## Description of the task:
Any picture in the data below should be skipped, while every line is repeated exactly.

# # # #

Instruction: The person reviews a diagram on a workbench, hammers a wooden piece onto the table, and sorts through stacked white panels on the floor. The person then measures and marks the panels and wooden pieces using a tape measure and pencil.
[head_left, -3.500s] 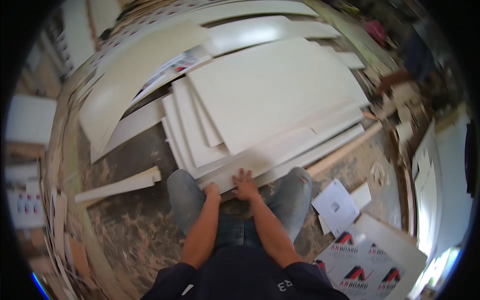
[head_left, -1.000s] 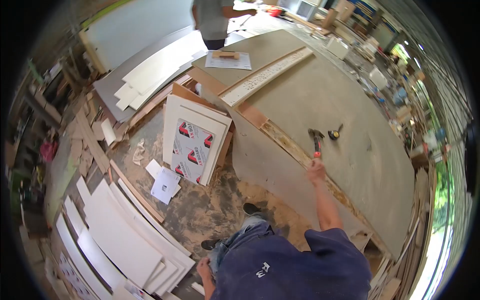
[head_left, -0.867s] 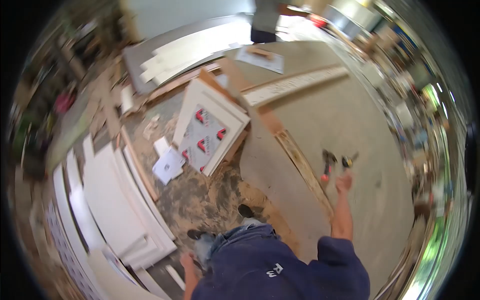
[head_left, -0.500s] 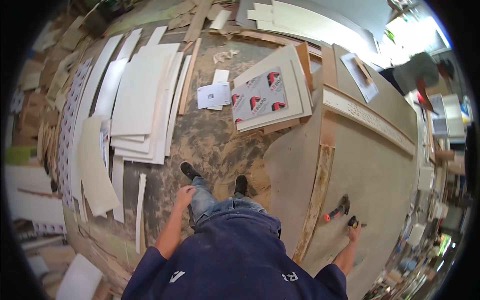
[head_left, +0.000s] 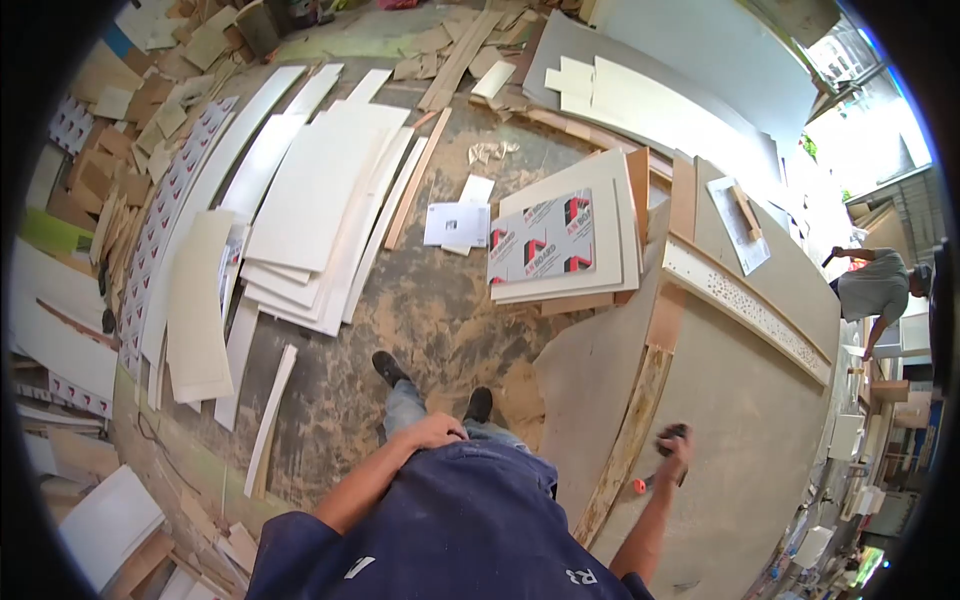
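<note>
My right hand (head_left: 676, 462) is over the board-topped bench (head_left: 740, 400) on the right, with its fingers closed round a small dark tape measure (head_left: 671, 436). Just below it lies a hammer, mostly hidden by the hand; the red end of its handle (head_left: 640, 486) shows. My left hand (head_left: 436, 431) is in front of my waist, by the hem of my dark blue shirt (head_left: 450, 510). Its fingers lie loosely over my jeans, and I see nothing held in them.
White boards (head_left: 325, 190) lie stacked on the dusty floor at the left. Ahead stands a pile of panels with a printed sheet (head_left: 540, 240) on top. A perforated strip (head_left: 745, 300) crosses the bench. At the far right, a person in grey (head_left: 875, 285) bends over.
My right hand has moved with the tape measure over the hammer. My left hand has come from beside my leg to my waist. The view has shifted, and the other person has changed posture.
</note>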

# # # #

## Exercise solution:
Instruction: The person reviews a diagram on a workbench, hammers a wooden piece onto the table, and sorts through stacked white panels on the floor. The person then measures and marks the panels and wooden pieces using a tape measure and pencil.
[head_left, -3.500s] 
[head_left, -1.000s] 
[head_left, -0.867s] 
[head_left, -0.500s] 
[head_left, +0.000s] 
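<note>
My right hand (head_left: 676, 462) is over the board-topped bench (head_left: 740, 400) on the right, with its fingers closed round a small dark tape measure (head_left: 671, 436). Just below it lies a hammer, mostly hidden by the hand; the red end of its handle (head_left: 640, 486) shows. My left hand (head_left: 436, 431) is in front of my waist, by the hem of my dark blue shirt (head_left: 450, 510). Its fingers lie loosely over my jeans, and I see nothing held in them.
White boards (head_left: 325, 190) lie stacked on the dusty floor at the left. Ahead stands a pile of panels with a printed sheet (head_left: 540, 240) on top. A perforated strip (head_left: 745, 300) crosses the bench. At the far right, a person in grey (head_left: 875, 285) bends over.
My right hand has moved with the tape measure over the hammer. My left hand has come from beside my leg to my waist. The view has shifted, and the other person has changed posture.
</note>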

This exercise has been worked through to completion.